For the listing below, print exactly the lines from the line with "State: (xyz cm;" to the line with "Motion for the", both included, and nothing beyond them.

### DATA SUPPLIED
########################################

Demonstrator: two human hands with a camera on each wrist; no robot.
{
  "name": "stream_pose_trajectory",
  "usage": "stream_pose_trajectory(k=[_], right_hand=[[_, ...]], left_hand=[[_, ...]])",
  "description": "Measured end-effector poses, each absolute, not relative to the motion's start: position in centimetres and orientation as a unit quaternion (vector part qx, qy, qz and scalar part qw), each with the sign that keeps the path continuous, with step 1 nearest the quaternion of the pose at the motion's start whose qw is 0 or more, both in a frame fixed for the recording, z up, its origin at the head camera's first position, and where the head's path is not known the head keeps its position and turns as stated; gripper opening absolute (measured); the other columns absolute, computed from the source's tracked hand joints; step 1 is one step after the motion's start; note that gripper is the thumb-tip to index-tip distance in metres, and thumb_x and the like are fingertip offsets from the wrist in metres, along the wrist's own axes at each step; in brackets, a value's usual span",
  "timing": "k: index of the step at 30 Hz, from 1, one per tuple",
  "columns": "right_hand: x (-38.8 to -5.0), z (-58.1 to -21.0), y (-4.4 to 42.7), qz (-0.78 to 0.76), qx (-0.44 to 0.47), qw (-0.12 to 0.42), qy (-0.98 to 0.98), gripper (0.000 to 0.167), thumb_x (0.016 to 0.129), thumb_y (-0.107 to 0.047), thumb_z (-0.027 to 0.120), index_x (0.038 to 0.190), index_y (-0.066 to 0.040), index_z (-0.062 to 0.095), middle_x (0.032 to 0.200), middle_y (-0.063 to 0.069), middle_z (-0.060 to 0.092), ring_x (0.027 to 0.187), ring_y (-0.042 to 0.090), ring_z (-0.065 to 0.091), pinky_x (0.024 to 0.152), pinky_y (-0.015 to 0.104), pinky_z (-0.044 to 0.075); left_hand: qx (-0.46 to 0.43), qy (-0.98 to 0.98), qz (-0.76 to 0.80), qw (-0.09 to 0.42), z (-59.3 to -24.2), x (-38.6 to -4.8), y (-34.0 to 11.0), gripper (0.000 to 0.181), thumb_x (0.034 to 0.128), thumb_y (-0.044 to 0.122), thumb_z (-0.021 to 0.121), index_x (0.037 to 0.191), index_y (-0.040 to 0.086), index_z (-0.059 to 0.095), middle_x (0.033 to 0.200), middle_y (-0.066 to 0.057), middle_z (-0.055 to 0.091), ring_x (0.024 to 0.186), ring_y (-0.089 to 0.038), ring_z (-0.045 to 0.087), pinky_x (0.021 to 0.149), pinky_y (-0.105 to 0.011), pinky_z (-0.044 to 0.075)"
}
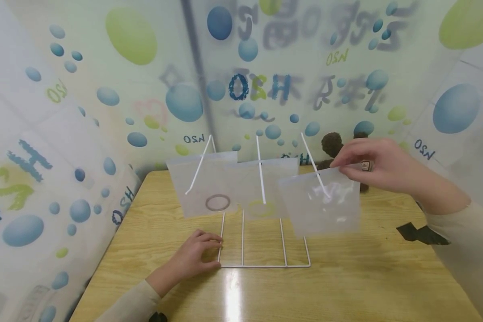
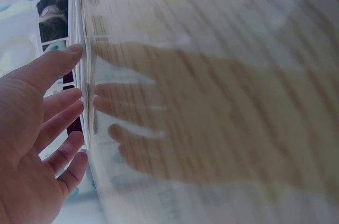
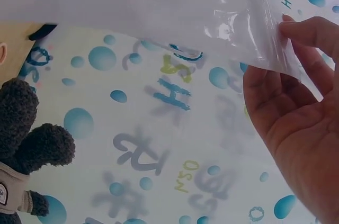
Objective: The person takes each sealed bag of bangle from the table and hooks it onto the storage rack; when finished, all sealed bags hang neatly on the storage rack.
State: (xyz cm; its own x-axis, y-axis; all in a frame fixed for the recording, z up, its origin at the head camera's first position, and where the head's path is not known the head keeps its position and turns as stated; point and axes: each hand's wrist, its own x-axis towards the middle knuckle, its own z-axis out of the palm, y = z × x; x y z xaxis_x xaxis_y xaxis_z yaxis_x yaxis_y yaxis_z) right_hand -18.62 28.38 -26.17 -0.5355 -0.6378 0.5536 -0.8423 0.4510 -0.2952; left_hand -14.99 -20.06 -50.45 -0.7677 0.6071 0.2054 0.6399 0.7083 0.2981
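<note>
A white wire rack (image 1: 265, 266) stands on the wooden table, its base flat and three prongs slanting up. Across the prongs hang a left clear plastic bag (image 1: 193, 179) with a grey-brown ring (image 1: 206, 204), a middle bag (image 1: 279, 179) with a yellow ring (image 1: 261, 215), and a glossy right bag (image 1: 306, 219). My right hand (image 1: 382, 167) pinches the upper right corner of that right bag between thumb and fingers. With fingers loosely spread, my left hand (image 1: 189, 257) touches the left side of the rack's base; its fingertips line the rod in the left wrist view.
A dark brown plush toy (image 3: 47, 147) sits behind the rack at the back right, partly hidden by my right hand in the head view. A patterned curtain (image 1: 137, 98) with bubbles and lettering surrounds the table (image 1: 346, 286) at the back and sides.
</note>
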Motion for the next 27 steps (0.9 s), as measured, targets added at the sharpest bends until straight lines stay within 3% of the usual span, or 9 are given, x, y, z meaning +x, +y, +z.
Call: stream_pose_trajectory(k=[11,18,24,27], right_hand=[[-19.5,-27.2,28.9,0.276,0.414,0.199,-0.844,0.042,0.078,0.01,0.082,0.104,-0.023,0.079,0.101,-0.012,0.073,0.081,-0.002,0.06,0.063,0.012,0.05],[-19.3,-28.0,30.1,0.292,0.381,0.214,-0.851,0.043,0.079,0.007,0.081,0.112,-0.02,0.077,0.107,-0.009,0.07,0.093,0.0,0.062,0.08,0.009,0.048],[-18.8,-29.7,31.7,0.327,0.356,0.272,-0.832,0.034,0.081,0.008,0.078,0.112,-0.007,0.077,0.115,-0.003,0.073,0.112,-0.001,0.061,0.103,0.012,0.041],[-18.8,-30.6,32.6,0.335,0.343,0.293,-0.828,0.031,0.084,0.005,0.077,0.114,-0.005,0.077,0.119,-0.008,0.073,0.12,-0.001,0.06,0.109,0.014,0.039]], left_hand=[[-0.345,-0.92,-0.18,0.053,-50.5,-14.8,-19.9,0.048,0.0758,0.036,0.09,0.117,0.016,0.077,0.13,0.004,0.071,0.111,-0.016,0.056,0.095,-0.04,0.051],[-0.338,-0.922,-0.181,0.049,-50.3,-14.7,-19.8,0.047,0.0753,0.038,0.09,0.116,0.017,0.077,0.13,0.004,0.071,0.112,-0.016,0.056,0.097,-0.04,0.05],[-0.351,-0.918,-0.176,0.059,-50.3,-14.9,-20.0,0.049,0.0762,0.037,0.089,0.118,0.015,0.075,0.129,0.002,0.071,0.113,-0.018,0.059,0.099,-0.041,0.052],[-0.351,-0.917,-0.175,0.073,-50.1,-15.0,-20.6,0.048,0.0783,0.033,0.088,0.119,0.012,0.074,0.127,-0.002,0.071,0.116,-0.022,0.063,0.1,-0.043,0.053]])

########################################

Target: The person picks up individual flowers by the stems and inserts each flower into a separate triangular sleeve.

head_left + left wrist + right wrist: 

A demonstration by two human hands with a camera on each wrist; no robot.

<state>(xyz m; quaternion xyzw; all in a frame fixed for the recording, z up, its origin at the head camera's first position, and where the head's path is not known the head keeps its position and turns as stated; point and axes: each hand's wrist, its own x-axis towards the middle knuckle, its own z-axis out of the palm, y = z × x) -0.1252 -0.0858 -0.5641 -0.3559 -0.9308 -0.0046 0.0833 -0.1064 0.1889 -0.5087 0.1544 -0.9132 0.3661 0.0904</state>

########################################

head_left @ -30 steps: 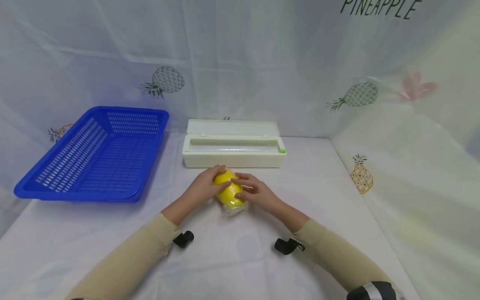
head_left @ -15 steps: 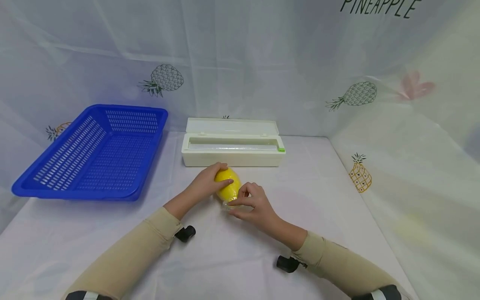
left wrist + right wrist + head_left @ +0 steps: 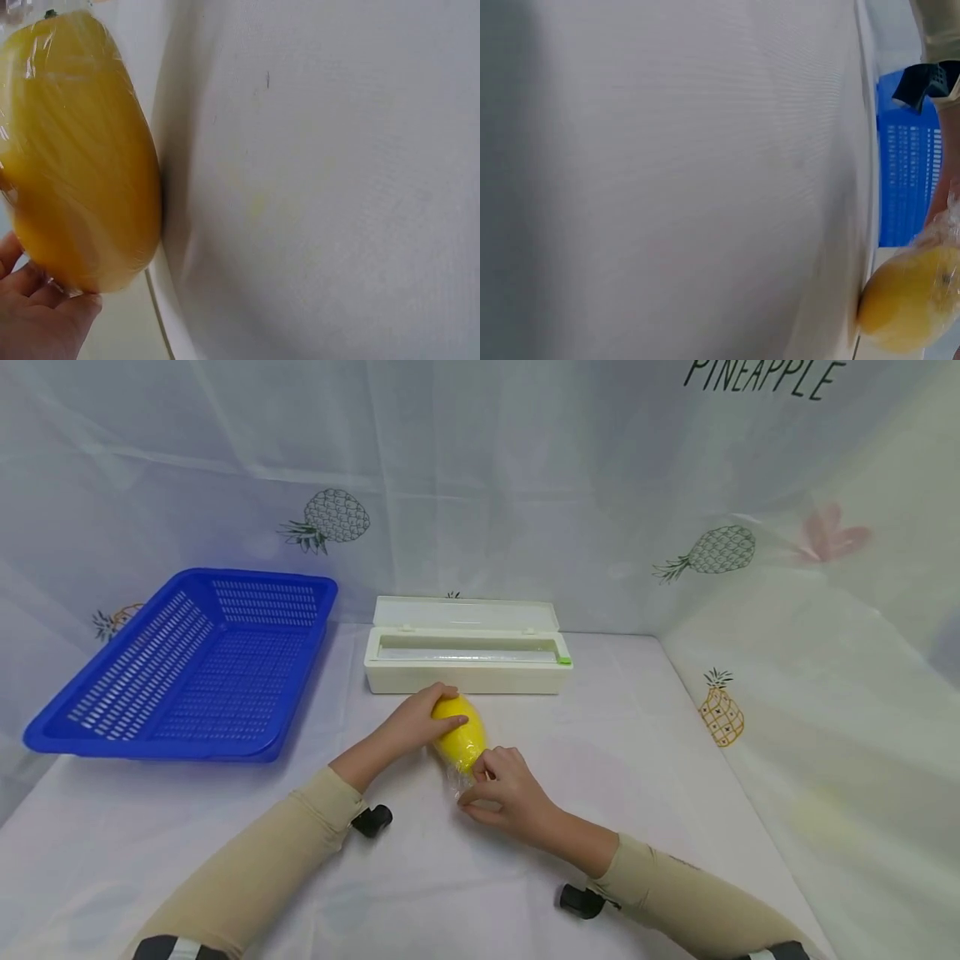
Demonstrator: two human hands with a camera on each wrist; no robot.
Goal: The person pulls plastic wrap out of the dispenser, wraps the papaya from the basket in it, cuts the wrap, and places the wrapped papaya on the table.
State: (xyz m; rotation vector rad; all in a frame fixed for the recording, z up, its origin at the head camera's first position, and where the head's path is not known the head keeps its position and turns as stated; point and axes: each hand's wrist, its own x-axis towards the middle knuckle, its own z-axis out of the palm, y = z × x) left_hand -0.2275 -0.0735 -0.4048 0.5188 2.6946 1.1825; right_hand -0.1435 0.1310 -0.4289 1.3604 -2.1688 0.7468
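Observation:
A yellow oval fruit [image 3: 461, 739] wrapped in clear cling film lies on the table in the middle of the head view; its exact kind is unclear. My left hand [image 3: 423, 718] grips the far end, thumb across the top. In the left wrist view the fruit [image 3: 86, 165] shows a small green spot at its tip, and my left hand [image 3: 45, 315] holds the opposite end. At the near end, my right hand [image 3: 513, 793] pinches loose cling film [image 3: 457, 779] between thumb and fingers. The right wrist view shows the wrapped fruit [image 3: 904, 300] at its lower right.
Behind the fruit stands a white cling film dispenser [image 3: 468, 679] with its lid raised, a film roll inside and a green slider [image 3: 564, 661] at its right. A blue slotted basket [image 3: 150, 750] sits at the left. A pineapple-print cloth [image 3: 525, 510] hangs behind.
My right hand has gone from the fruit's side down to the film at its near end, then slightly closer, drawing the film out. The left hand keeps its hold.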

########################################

### COMPLETED EXERCISE
State: (xyz cm; its own x-axis, y-axis; all in a frame fixed for the recording, z up, its origin at the head camera's first position, and where the head's path is not known the head keeps its position and turns as stated; point and axes: each hand's wrist, its own x-axis towards the middle knuckle, its own z-axis out of the palm, y = z × x; x y z xaxis_x xaxis_y xaxis_z yaxis_x yaxis_y yaxis_z) right_hand -18.62 28.38 -26.17 -0.5355 -0.6378 0.5536 -0.8423 0.4510 -0.2952; left_hand -14.99 -20.06 -50.45 -0.7677 0.6071 0.2054 0.6399 0.7083 0.2981
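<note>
A white wire rack (image 1: 265, 266) stands on the wooden table, its base flat and three prongs slanting up. Across the prongs hang a left clear plastic bag (image 1: 193, 179) with a grey-brown ring (image 1: 206, 204), a middle bag (image 1: 279, 179) with a yellow ring (image 1: 261, 215), and a glossy right bag (image 1: 306, 219). My right hand (image 1: 382, 167) pinches the upper right corner of that right bag between thumb and fingers. With fingers loosely spread, my left hand (image 1: 189, 257) touches the left side of the rack's base; its fingertips line the rod in the left wrist view.
A dark brown plush toy (image 3: 47, 147) sits behind the rack at the back right, partly hidden by my right hand in the head view. A patterned curtain (image 1: 137, 98) with bubbles and lettering surrounds the table (image 1: 346, 286) at the back and sides.
</note>
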Motion for the next 27 steps (0.9 s), as measured, targets added at the sharpest bends until straight lines stay within 3% of the usual span, or 9 are given, x, y, z meaning +x, +y, +z.

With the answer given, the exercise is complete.